Я, нижеподписавшаяся, капитан, дочь капитана, командующая судном первого класса, стоящая во главе корабля, который плывет сам по себе, принадлежит навигационной компании тех, кто плавает, не задаваясь лишними вопросами, тех, чей офис расположен в большом отвратительном городе, и должен прибыть в порт другого мерзкого городка поменьше, сообщаю, что снялась с якоря в Сен-Назере четного числа XXI века и направлялась к Антильским островам, не зная, что они движутся; корабль был в хорошем состоянии, прошел все необходимые проверки, оснащен как подобает, перед отплытием его осмотрели и засвидетельствовали исправность каждого механизма и прибора, оценили непроницаемость, закрытые краны: экипаж из двадцати мужчин и одной женщины; затем вдруг мужчин стало на одного больше, и этого никто объяснить не в состоянии. Женщина на корабле не рожала и рожать никогда в жизни не хочет. На судне 150 000 тонн запасов пропитания в цветных контейнерах — мои любимые голубые, они красиво смотрятся в сумерках.
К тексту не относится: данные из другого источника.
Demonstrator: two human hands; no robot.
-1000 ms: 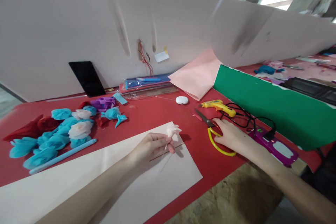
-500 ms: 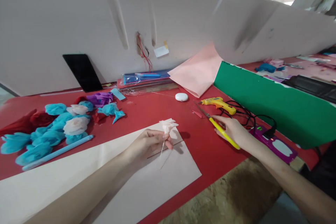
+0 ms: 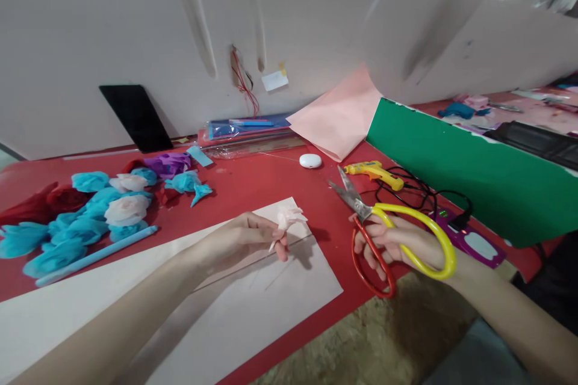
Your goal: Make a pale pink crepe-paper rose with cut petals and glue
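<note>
Between the fingertips of my left hand (image 3: 253,237) is a small pale pink paper flower (image 3: 289,218), with a thin stem end poking out below. That hand hovers over a white sheet (image 3: 253,313). My right hand (image 3: 388,240) has its fingers through the handles of a pair of scissors (image 3: 361,207), one handle yellow and the other red. The scissor blades are parted and point up and to the left, apart from the flower. Just beyond them a yellow glue gun (image 3: 374,174) lies on the red table (image 3: 253,177).
Blue, white, red and purple crepe flowers (image 3: 85,231) lie on the left beside a light blue roll (image 3: 97,255). A white oval case (image 3: 310,160) sits mid-table. Cables run to a purple power strip (image 3: 469,240) near a green board (image 3: 451,168). A black tablet (image 3: 135,117) leans at the back.
The scissors have turned and opened, and my right fingers are now in their handles. My left hand keeps the flower and has shifted slightly left.
</note>
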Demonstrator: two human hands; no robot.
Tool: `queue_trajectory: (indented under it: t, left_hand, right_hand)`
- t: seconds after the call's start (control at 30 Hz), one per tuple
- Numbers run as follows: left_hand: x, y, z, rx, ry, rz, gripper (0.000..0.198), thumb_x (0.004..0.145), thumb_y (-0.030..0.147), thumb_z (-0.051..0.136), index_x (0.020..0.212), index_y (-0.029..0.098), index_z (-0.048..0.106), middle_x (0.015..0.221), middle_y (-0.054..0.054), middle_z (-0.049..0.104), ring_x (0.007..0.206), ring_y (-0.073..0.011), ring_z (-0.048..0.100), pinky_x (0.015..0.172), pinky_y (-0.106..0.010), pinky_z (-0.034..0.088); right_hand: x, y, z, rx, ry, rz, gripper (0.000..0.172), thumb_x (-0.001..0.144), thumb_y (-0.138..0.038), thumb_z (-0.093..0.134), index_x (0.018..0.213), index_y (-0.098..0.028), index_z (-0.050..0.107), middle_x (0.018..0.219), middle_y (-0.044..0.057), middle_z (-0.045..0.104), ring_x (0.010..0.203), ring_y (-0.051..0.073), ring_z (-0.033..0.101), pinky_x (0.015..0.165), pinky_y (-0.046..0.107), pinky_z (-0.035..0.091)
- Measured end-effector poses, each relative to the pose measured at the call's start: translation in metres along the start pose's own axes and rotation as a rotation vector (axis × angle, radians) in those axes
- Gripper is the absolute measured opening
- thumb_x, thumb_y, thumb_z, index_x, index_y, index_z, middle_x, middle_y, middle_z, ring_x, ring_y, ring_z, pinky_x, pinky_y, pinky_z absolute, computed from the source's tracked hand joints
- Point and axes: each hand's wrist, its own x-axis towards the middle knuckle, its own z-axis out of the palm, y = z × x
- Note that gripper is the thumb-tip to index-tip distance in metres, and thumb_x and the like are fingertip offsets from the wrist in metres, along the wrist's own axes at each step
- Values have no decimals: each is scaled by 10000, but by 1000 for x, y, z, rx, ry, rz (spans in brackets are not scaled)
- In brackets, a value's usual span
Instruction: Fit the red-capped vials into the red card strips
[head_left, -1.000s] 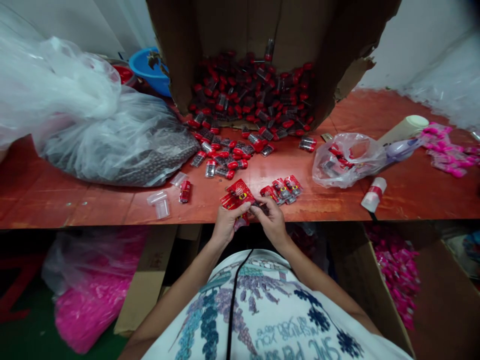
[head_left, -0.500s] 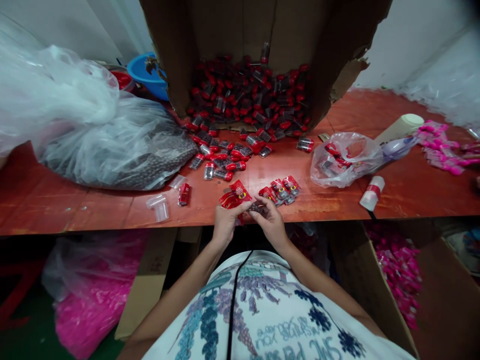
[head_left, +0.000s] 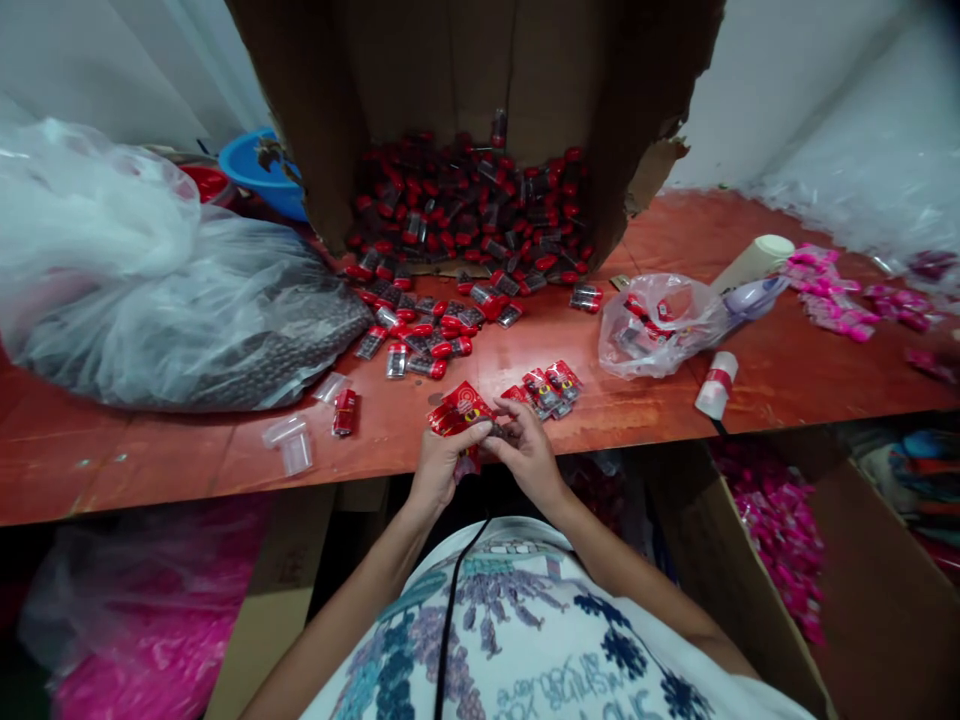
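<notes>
In front of my body, just over the table's near edge, both hands meet. My left hand (head_left: 441, 462) is closed on several red printed packets (head_left: 463, 402), their tops fanned out above the thumb. My right hand (head_left: 534, 462) pinches a small container of dark beads (head_left: 507, 430) against the packets; the fingers partly cover it. Beyond the right fingers lie several filled red packets (head_left: 551, 385) in a row. Left of my hands are a small red roll-like piece (head_left: 345, 412) and empty clear plastic tubes (head_left: 296, 450).
A torn cardboard box (head_left: 660, 170) at the back spills red-capped bead bottles (head_left: 450, 335) onto the red table (head_left: 210, 450). A big plastic bag of dark beads (head_left: 187, 350) is at left. A clear bag (head_left: 645, 330) and a white bottle (head_left: 716, 385) stand right.
The camera view has turned, so the table and box appear further left. Both hands stay together, still on the packets and the bead container, with small finger shifts.
</notes>
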Motion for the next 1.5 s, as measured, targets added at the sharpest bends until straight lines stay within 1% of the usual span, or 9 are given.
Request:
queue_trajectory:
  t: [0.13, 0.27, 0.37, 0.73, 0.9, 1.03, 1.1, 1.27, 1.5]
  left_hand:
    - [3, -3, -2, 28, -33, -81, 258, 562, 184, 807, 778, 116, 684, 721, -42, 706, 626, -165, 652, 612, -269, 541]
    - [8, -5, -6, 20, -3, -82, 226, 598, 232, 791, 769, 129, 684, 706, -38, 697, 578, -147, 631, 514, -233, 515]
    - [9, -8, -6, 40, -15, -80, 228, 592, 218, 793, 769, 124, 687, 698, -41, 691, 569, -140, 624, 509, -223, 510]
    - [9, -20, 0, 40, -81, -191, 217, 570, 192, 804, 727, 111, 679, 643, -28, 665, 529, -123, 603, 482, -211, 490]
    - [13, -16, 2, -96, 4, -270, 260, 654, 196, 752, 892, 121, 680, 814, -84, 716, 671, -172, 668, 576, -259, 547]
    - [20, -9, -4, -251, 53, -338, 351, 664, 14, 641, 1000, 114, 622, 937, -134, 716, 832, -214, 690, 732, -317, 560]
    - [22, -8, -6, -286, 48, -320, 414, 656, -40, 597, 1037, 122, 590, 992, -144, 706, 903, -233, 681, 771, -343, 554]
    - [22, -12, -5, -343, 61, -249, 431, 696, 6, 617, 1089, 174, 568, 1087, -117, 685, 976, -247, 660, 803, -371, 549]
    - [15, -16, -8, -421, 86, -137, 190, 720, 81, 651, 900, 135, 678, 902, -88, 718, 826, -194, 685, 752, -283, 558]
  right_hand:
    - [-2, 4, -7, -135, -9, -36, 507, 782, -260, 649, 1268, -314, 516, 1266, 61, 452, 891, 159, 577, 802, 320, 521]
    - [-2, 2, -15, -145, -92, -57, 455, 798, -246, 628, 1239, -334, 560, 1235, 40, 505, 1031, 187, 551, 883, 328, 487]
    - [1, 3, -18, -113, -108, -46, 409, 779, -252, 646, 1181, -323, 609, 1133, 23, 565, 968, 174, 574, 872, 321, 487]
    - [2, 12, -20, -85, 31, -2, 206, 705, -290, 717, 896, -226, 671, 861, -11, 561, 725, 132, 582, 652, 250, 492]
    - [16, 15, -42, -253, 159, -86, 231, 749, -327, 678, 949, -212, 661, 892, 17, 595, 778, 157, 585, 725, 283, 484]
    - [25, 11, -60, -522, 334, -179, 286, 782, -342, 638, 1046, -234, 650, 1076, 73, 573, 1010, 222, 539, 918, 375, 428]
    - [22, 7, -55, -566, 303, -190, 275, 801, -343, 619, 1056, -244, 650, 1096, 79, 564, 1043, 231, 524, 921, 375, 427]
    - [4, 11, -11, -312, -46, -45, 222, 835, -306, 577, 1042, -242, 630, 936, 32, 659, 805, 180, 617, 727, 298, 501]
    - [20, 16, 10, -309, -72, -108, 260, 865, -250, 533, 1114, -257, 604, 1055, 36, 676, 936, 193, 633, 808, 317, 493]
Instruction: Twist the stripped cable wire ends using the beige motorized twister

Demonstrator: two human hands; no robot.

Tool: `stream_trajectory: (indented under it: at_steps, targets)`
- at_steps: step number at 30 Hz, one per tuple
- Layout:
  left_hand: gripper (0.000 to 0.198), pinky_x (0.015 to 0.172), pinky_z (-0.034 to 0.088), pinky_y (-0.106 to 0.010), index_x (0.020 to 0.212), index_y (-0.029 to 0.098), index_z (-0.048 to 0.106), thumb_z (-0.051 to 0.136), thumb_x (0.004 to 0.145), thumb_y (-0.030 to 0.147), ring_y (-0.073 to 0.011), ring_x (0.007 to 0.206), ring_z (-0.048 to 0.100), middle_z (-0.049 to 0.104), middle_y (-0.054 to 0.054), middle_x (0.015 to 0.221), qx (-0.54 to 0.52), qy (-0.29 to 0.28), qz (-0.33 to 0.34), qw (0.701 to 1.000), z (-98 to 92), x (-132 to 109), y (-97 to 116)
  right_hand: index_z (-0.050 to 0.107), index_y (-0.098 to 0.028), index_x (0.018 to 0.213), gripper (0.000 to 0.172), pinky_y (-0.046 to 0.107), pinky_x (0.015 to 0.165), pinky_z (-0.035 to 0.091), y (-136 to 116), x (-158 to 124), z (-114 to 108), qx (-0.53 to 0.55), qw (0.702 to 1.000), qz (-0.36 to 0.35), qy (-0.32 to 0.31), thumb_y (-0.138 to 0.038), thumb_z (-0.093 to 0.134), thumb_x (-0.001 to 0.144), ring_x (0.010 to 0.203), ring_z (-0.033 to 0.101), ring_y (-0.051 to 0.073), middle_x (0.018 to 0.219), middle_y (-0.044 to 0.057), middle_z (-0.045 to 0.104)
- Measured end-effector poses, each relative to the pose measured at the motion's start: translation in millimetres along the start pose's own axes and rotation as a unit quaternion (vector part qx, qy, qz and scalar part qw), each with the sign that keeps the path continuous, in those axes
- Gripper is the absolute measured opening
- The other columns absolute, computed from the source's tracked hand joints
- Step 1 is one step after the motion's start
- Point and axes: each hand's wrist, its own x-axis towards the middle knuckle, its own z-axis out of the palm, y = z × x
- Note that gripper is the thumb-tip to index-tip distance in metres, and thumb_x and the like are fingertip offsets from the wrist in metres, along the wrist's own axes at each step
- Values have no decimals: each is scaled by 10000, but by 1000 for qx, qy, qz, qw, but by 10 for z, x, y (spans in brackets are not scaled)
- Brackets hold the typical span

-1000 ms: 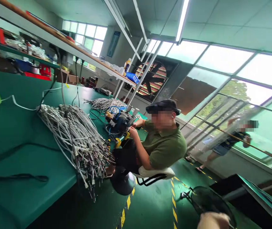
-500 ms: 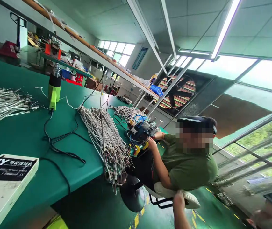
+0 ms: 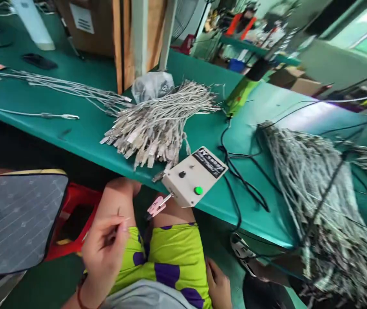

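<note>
My left hand [image 3: 104, 251] is raised above my left thigh, thumb and forefinger pinched together. Something thin shows at its fingertips, too small and blurred to name. Low beside my right thigh rests my right hand [image 3: 219, 284], its fingers mostly hidden. In front of me a beige control box [image 3: 186, 182] with a black label and a green button sits at the table edge. A pink clip-like piece [image 3: 156, 207] is on the metal shaft sticking out of the box. Behind the box lies a pile of grey cables [image 3: 157, 124] with plug ends towards me.
A green heat gun [image 3: 240, 96] stands on the green table [image 3: 83, 137], its black cord trailing right. A large cable bundle [image 3: 319, 184] hangs over the edge at right. A grey padded seat [image 3: 19, 223] and a red crate [image 3: 82, 227] are at left.
The view has swung left and down, from a co-worker on a stool at another machine to my lap and the control box. My left hand has come into view.
</note>
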Motion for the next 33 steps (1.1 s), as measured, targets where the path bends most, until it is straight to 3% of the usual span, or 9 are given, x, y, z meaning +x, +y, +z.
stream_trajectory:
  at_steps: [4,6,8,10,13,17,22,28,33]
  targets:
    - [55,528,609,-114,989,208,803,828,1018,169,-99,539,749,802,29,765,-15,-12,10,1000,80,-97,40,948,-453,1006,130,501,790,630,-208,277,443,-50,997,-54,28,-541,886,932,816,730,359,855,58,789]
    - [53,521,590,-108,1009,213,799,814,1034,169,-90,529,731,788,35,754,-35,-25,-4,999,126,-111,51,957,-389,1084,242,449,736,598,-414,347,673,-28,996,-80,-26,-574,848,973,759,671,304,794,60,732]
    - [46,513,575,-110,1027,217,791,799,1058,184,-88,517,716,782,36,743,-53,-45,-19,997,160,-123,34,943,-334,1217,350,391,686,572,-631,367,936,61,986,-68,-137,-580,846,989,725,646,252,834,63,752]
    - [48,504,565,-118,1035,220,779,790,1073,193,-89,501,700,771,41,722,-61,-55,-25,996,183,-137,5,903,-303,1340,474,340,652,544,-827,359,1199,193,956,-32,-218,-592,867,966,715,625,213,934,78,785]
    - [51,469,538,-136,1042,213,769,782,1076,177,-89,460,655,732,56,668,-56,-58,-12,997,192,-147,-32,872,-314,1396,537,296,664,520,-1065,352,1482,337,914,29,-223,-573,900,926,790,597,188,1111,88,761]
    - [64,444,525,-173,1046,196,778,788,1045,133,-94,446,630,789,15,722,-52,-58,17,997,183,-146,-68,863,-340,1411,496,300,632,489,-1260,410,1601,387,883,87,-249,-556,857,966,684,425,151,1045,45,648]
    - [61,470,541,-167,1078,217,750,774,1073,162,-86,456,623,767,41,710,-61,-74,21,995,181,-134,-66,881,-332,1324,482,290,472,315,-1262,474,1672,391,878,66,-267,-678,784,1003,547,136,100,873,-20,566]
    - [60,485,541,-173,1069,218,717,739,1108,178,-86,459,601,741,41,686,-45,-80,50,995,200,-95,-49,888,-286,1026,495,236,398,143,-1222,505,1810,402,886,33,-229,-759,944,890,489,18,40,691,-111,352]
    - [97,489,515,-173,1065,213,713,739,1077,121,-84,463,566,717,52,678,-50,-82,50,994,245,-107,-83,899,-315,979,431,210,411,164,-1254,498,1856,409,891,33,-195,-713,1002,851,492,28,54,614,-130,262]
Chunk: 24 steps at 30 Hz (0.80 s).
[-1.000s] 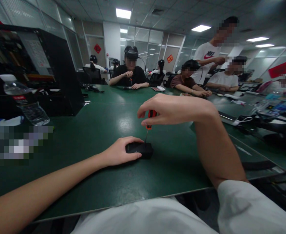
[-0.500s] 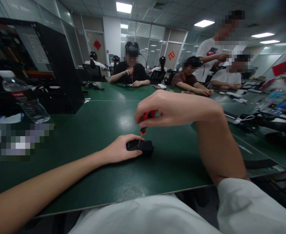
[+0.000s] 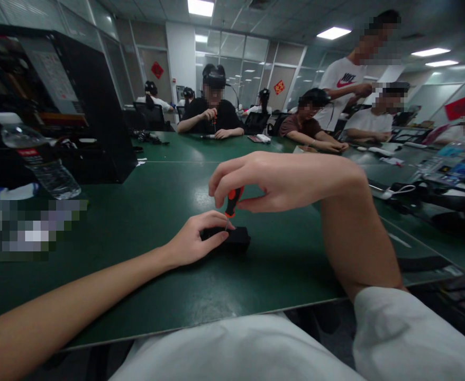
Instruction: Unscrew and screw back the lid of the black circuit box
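Near the middle of the green worktop (image 3: 280,270) sits the black box (image 3: 239,239), and from where I watch, the work on it looks under way; the screwdriver (image 3: 230,205) slants down with its tip at or just above the top of the box, though I cannot make out a screw there; I see no loose parts laid beside it, so I judge that little or nothing has come off, and I cannot tell how many fasteners are left. The right grip (image 3: 272,181) is loosely closed, fingers and thumb curled round the handle from above; the left grip (image 3: 190,241) is partly open over the left end of the box, thumb and finger close about the shaft, and whether they pinch it or only steady the box I cannot tell.

As for materials, the box reads as a matte, straight-edged block, probably plastic; the handle is black and orange, the shaft thin and metallic; the worktop is smooth, with a soft sheen; beyond the left forearm leans a clear, ribbed bottle (image 3: 53,172) with a white cap.
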Each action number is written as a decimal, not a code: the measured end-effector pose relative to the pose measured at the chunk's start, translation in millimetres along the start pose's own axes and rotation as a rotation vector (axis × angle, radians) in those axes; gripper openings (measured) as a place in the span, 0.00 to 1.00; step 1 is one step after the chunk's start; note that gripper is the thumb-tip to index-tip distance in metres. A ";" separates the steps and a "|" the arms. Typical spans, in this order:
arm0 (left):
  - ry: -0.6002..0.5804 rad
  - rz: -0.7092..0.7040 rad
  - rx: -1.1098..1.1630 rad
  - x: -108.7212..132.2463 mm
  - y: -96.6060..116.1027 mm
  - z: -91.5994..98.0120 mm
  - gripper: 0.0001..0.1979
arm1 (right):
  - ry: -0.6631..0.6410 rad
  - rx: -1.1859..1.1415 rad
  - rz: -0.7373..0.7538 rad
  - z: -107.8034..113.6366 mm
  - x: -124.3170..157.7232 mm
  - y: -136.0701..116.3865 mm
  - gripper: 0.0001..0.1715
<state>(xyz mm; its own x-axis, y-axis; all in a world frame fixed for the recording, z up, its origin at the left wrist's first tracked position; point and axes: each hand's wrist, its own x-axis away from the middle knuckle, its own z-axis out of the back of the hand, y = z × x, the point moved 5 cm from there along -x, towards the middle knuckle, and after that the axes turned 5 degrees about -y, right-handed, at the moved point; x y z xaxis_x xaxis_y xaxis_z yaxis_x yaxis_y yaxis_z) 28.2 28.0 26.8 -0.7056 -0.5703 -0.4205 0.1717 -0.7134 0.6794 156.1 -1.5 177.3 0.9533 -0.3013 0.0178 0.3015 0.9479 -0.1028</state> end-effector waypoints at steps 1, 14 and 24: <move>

Глубина погружения при отплытии была 18,30 м сзади и 15,60 м спереди.
Мы покинули порт в 22:40 по местному времени с помощью лоцмана и четырех буксировщиков. Радар не выявил никаких отклонений от нормы. Плавание проходит легко, видимость на 10 миль, скорость 12,5 узла. Внезапно у экипажа появляется светлая мысль, всем хочется глотнуть сладкого воздуха свободы. Потому меры предосторожности соблюдены, в 9:45 скорость сброшена, сознание профессионалов на борту ясное, запланирована остановка, маневрирование предусмотрено, однако все члены экипажа отсутствуют, заняты купанием, фонари и сигнальная система работают, радары дезактивированы.
С этого момента констатируется тотальная автономизация корабля, который при всех усилиях команды отказывается набирать заданную скорость. В дисциплинарную книгу записан факт серьезной ошибки. Корабль, впрочем, этот документ не подписал. Мы размышляем над тем, как можно уладить дело, хотя происходящее нас крайне забавляет.
С этого момента мною лично принято решение не обращать внимания на дисциплинарную книгу, невзирая на знание о возможном наказании. Больше я не стану писать отчетов для порта назначения. И не буду рассказывать о том, как мне хочется нырнуть в белый туман, закрывший горизонт, и проспать сто лет.
Я подтверждаю достоверность и точность этого рапорта, оставляю за собой право его дописывать и видоизменять и везу для канцелярии торгового суда Гавра в целости и сохранности.
Штемпель, подпись, штемпель, штемпель. Спутниковая ежедневная передача данных — наша опора.
Из иллюминатора она наблюдает, как солнце прорезывает туман и лучи купаются в воде, в прекрасной оранжевой вертикали из тумана и света. Охровые фрагменты моря похожи на ранки, но, к счастью, не на серьезные ранения. Она надеется, что завтра волны вновь сделаются синими.
Позже случается кое-что загадочное, внезапное, почти божественное: на корабль обрушивается вечерний ливень. Тропический ливень. Стена дождя между двумя полями тумана.
В сотый раз она проверяет прогноз погоды. А не являются ли погодные условия частью божественного плана, несмотря на то что обычно моряки боятся других вещей? Однако прогноз погоды словно игнорирует ту часть океана, которую они пересекают. И тем не менее у нее чувство, будто уровень влажности начинает соответствовать месту и сезону. Судя по всему, через несколько часов туман рассосется.
Полгода назад именно под дождем она просила свои глаза быть радарами (хоть и находилась на суше), а ноги — легко ступающими по лужам. Она сама не знала, с чего начать поиски. На променаде, созданном исключительно для того, чтобы вселять в людей уверенность, — беседки и продавцы мороженого летом, постоянный присмотр дизайнеров и садовников за кустами и несколько экзотичными для тех краев цветами — все становилось враждебным, когда лил дождь. В луже валялась разорванная афиша цирка, машины тормозили, теряя управление. «Вот что я тут не переношу, — подумала она, — моменты, когда пейзаж подводит». Однако она продолжала бежать, невзирая на тяжесть в ногах, и звала отца.